● ABOUT THIS TASK
Hunt through the lines below for the string "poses" and copy each one that has it.

SUPPLIED RECORDS START

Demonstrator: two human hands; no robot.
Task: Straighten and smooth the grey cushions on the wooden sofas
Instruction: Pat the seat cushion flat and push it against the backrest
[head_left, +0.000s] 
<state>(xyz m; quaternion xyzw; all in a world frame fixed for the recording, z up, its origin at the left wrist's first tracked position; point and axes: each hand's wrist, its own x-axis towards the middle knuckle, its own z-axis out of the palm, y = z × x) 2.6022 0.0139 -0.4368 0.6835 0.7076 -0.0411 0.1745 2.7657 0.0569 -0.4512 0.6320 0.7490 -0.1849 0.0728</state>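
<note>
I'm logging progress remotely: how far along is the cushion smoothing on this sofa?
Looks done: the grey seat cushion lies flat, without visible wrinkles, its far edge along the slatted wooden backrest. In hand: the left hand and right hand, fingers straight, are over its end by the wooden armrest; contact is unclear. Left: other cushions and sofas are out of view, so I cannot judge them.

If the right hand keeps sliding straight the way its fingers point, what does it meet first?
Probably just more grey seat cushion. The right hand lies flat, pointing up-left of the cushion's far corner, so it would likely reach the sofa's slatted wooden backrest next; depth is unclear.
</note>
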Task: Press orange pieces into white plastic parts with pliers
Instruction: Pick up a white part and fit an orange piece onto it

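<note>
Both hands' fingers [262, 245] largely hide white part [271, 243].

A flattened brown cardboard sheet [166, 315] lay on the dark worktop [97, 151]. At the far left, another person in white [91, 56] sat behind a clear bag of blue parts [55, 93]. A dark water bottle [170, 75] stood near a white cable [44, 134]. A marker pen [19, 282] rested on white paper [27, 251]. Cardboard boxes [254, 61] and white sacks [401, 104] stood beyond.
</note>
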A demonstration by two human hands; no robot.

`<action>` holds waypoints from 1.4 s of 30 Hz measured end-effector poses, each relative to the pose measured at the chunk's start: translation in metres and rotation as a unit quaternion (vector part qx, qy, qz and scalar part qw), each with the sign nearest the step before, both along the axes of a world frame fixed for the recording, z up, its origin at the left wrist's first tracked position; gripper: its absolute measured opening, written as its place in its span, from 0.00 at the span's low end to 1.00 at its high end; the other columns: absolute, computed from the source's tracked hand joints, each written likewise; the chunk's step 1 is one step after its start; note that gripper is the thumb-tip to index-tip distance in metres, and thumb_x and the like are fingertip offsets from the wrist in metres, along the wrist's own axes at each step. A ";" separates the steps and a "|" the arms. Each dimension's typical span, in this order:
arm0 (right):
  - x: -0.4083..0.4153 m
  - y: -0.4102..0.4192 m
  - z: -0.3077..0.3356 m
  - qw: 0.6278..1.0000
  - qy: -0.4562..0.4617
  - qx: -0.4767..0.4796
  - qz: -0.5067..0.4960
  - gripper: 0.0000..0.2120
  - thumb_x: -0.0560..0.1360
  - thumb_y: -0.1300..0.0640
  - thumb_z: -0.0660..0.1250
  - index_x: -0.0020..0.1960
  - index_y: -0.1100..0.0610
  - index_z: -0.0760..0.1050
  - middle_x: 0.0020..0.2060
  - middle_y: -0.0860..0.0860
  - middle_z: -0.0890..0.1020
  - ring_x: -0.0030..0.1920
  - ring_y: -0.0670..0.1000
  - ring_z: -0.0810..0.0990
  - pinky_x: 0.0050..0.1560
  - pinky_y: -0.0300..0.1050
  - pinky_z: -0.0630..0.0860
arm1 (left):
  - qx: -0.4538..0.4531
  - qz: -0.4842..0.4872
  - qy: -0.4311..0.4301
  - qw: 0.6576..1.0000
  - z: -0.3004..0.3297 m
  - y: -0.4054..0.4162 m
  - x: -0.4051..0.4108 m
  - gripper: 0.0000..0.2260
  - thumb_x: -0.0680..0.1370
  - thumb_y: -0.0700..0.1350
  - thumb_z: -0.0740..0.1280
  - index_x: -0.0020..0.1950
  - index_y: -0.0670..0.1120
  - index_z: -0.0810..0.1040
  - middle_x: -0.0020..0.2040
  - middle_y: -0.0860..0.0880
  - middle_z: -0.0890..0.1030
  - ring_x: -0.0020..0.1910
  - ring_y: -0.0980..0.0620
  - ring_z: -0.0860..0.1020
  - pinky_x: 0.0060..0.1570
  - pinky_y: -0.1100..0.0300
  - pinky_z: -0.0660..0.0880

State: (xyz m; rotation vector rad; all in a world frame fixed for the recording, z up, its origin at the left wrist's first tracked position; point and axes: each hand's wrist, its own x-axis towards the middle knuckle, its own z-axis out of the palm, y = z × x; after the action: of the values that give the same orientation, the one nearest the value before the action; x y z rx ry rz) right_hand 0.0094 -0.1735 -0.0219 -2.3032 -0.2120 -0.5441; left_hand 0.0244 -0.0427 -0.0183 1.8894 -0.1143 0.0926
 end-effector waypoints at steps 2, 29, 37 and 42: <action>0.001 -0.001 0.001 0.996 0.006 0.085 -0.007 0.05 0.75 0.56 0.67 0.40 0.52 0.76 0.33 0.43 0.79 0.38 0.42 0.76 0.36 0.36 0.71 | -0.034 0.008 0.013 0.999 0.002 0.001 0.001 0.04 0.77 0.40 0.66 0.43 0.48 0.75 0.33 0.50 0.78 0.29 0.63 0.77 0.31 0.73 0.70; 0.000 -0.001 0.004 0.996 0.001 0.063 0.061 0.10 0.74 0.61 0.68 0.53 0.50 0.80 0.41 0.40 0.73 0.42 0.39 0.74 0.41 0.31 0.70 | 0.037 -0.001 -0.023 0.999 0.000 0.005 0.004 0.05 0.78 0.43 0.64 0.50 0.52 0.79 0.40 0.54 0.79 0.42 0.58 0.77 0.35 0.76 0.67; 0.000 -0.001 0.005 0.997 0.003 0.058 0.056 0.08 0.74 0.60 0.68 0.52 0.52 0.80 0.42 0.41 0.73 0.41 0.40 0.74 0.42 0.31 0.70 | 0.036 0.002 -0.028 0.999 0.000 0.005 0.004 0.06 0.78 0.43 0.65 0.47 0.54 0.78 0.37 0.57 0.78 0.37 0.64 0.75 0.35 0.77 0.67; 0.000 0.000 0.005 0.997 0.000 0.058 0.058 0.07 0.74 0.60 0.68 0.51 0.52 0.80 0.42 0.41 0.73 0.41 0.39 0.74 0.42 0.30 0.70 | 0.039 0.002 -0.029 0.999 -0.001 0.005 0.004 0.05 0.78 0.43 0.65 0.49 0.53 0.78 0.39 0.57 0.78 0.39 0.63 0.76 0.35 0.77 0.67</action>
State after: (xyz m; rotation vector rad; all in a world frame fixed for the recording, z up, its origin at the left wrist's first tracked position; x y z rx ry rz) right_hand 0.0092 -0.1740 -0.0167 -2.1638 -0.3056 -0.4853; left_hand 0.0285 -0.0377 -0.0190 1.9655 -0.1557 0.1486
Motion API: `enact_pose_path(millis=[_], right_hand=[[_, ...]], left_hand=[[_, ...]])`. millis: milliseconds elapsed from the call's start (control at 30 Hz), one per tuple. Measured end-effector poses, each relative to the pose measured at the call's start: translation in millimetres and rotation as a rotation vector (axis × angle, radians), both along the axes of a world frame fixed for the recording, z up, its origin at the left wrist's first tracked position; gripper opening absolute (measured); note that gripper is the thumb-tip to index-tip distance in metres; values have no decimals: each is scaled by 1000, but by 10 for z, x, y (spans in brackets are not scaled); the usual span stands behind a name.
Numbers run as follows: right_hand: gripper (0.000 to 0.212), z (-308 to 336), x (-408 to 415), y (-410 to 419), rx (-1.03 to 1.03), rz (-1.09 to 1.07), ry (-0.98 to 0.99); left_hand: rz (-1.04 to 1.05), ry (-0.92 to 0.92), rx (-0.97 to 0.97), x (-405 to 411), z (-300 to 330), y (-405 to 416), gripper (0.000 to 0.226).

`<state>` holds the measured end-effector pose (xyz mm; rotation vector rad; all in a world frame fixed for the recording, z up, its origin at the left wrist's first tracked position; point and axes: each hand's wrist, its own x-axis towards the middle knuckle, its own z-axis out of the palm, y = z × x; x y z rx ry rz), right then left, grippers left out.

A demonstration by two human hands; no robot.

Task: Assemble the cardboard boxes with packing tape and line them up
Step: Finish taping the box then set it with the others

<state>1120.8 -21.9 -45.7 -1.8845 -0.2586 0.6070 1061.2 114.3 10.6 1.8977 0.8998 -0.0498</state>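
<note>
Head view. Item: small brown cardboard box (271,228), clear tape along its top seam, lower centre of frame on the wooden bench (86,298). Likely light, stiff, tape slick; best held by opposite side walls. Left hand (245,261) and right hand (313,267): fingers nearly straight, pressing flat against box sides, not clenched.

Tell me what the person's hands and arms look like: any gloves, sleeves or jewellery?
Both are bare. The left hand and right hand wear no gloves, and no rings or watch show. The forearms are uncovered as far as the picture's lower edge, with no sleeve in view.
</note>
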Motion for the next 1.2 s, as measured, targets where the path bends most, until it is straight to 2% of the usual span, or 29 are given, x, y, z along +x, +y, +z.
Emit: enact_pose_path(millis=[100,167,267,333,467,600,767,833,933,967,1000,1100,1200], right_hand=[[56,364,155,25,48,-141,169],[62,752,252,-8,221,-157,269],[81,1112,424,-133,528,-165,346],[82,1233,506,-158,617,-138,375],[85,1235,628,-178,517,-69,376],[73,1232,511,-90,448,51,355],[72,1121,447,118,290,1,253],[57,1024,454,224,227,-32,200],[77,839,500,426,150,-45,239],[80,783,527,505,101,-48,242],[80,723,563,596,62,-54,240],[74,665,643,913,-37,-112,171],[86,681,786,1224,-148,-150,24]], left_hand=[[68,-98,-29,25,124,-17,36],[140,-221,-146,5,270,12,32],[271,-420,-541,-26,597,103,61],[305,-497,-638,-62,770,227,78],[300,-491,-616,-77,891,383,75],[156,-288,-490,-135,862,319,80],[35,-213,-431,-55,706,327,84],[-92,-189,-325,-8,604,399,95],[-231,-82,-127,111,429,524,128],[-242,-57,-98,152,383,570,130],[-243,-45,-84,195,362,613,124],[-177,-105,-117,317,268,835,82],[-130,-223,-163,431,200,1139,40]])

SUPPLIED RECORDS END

● PROBLEM SOLUTION
`<action>` holds waypoints from 1.4 s of 30 Hz measured end-effector poses, each relative to the pose measured at the chunk's start: translation in metres and rotation as a unit quaternion (vector part qx, qy, qz and scalar part qw), each with the sign nearest the step before, both along the axes of a world frame fixed for the recording, z up, its origin at the left wrist's first tracked position; gripper: its absolute measured opening, written as its place in its span, from 0.00 at the span's low end to 1.00 at its high end; the other columns: absolute, computed from the source's tracked hand joints, each written likewise; the chunk's step 1 is one step after its start; note that gripper is the thumb-tip to index-tip distance in metres, and thumb_x and the like are fingertip offsets from the wrist in metres, along the wrist's own axes at each step. A ";" separates the steps and a "|" the arms. Each dimension's typical span, in this order:
Motion API: `enact_pose_path(millis=[_], right_hand=[[_, ...]], left_hand=[[_, ...]])`. millis: milliseconds elapsed from the call's start (control at 30 Hz), one per tuple. Measured end-effector poses, each relative to the pose measured at the call's start: translation in millimetres and rotation as a rotation vector (axis × angle, radians), both along the axes of a world frame fixed for the recording, z up, its origin at the left wrist's first tracked position; gripper opening absolute (measured); note that gripper is the thumb-tip to index-tip distance in metres; values have no decimals: each is scaled by 1000, but by 10 for z, x, y (spans in brackets are not scaled); the usual span stands behind a name.

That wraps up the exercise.